The exercise is to derive the formula for the rotation of a polar curve of the form $ r = r ( \theta ) $ about the $ x $ - axis. When I asked my lecturer, he suggested that I consider a series of infinitely thin cylinders with circumference $ 2 \pi y $, where $ y = r \sin \theta $ denotes the vertical distance from the $ x $ axis and an area given by $ \text{d} A = r \; \text{d} r \; \text{d} \theta $ to obtain $ V = \int r^3 \sin \theta \; \text{d} \theta $, which ended up giving the correct numerical answer.

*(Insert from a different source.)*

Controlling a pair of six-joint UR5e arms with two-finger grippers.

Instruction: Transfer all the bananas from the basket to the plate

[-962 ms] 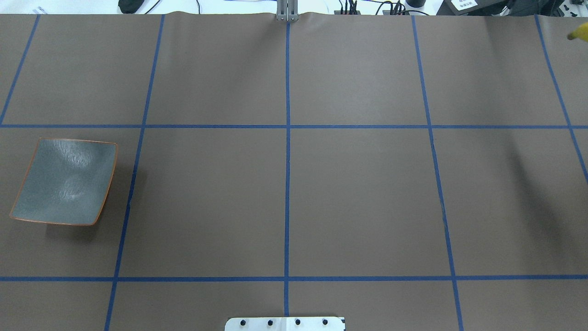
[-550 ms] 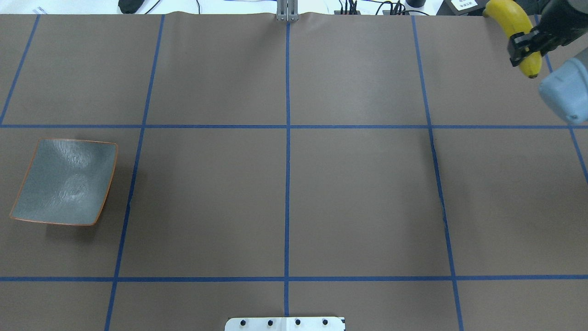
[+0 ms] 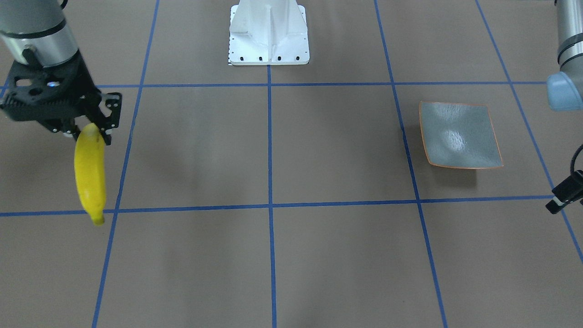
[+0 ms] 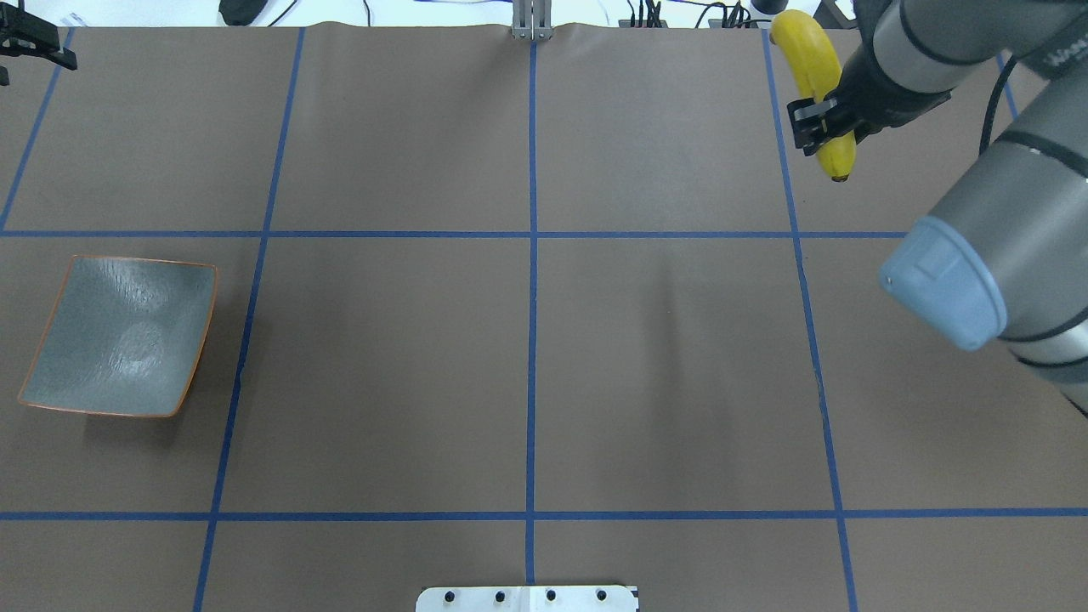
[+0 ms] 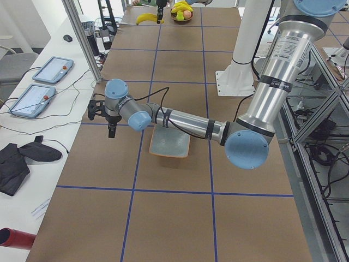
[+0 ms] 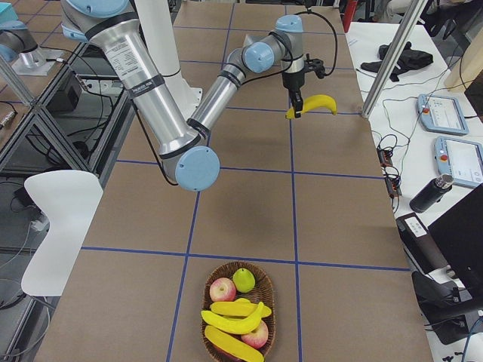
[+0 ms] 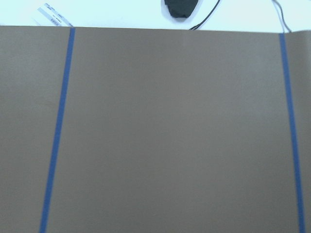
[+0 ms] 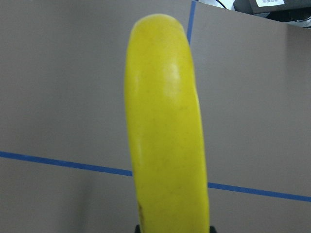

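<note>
My right gripper [image 4: 823, 127] is shut on one end of a yellow banana [image 4: 809, 59] and holds it in the air over the table's far right. The banana [image 3: 90, 177] hangs lengthwise below the gripper [image 3: 86, 130], and the banana [image 8: 165, 136] fills the right wrist view. More bananas [image 6: 235, 320] lie in the wicker basket [image 6: 266, 290] at the table's right end. The grey-green plate [image 4: 119, 340] sits bare at the left. My left gripper [image 4: 30, 42] hovers past the plate's far side, at the frame edge. I cannot tell its jaw state.
Two apples [image 6: 223, 289] and a green pear [image 6: 242, 279] share the basket. The robot's white base [image 3: 268, 34] stands at the near middle. The left arm [image 5: 180, 121] stretches over the plate [image 5: 170, 144]. Tablets and cables lie beyond the table's far edge.
My right arm has swung in from the right edge, carrying the banana leftwards over the far right square. The left gripper's tip has appeared at the top left corner.
</note>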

I instead tried converting to Cartesian as below which instead resulted in the following $$ \begin{aligned} V &= \pi \int y^2 \; \text{d} x \\ x &= r \cos \theta \\ \text{d} x &= - r \sin \theta \; \text{d} \theta \\ y^2 &= r^2 \sin ^2 \theta \\ V &= \pi \int r^3 \sin ^3 \theta \; \text{d} \theta \\ \end{aligned} $$. Why does my method not give the correct formula?

Answer 1

Your equation is not quite correct. I approached it this way...

$$V=2\pi\int\!\!\!\int y~dy~dx=2\pi\int\!\!\!\int r\sin\theta\cdot r~dr~d\theta=\frac{2\pi}{3}\int r^3\sin\theta~d\theta$$

You can see how this would work for a sphere by integrating over $\theta\in[0,\pi]$ to get $V=\frac{4\pi r^3}{3}$.